=== Exercise aim ===
Each line of the data holding "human" should be found and copied.

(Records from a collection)
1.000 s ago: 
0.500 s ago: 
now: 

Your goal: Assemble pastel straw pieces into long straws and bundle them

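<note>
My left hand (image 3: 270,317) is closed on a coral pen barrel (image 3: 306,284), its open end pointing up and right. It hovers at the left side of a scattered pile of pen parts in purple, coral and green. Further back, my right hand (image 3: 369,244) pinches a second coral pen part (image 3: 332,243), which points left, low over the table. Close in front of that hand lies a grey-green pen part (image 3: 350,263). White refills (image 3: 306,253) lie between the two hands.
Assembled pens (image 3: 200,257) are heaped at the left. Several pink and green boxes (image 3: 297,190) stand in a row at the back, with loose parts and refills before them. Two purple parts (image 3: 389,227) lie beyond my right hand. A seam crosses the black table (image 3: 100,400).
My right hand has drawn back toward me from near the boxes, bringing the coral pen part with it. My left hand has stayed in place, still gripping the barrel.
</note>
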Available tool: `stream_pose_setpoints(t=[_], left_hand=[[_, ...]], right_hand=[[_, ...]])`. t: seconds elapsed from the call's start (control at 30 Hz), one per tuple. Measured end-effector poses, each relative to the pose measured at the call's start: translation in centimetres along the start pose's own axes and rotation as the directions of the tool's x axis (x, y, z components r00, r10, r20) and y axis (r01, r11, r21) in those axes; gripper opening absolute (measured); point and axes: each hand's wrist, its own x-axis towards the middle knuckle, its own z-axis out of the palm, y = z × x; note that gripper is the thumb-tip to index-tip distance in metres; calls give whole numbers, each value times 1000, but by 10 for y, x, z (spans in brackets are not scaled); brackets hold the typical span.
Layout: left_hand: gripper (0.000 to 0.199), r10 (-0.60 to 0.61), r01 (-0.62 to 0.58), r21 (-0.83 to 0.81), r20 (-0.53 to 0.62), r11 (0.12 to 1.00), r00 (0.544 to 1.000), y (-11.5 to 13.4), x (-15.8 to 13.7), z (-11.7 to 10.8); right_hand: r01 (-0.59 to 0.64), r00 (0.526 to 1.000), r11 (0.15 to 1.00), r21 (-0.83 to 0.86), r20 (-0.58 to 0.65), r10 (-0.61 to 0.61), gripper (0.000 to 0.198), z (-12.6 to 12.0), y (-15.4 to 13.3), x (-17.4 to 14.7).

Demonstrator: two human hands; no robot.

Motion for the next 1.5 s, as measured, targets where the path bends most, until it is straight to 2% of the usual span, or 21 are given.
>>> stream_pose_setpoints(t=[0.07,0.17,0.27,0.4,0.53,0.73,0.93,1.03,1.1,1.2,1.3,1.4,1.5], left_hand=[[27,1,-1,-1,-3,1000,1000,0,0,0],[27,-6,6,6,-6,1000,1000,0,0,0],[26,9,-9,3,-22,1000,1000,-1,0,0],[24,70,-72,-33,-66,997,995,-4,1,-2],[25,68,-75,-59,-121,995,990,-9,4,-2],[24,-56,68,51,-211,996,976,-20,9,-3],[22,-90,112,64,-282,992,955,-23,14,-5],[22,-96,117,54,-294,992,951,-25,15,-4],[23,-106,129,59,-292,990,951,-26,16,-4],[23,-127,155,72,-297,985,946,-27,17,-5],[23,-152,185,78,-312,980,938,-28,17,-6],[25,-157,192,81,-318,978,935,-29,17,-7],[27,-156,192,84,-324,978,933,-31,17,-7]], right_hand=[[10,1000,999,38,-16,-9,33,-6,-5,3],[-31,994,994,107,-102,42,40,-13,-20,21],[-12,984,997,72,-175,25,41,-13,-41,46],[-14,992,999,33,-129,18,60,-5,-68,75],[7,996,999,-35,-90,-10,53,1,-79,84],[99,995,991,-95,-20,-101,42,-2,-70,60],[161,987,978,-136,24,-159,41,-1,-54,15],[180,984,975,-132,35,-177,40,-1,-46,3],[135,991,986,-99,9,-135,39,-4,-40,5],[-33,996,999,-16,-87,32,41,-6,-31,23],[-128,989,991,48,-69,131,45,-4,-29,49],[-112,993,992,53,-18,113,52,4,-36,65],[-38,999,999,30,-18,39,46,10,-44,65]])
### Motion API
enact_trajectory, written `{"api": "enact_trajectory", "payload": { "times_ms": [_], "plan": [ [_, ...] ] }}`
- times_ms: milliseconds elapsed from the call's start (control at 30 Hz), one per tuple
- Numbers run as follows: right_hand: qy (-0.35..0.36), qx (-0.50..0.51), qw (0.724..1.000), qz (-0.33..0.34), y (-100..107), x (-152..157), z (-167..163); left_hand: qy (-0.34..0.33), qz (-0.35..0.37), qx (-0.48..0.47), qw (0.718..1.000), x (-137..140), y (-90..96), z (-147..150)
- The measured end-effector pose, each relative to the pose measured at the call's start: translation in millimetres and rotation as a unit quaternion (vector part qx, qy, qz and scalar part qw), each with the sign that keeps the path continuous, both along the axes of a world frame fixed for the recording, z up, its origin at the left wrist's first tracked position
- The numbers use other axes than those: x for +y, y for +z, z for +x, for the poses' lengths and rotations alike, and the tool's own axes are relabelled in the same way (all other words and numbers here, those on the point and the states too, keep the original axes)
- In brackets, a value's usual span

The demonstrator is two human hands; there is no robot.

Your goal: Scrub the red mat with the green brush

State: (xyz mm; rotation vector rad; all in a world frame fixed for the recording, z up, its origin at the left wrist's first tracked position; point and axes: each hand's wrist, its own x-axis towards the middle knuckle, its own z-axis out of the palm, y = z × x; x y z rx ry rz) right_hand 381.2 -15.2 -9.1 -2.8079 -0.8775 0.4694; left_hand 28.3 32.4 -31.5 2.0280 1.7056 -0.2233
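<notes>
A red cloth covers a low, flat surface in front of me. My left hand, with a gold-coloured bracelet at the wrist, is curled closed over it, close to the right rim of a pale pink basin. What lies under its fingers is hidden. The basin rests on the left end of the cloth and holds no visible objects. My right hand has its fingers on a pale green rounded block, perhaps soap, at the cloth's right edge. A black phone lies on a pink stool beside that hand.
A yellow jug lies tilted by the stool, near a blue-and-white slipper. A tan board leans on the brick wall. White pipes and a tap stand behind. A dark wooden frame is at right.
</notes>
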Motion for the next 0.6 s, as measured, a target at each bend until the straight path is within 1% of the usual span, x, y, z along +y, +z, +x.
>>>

=== Reply ===
Demonstrator: two human hands; no robot.
The demonstrator is two human hands; there is no robot.

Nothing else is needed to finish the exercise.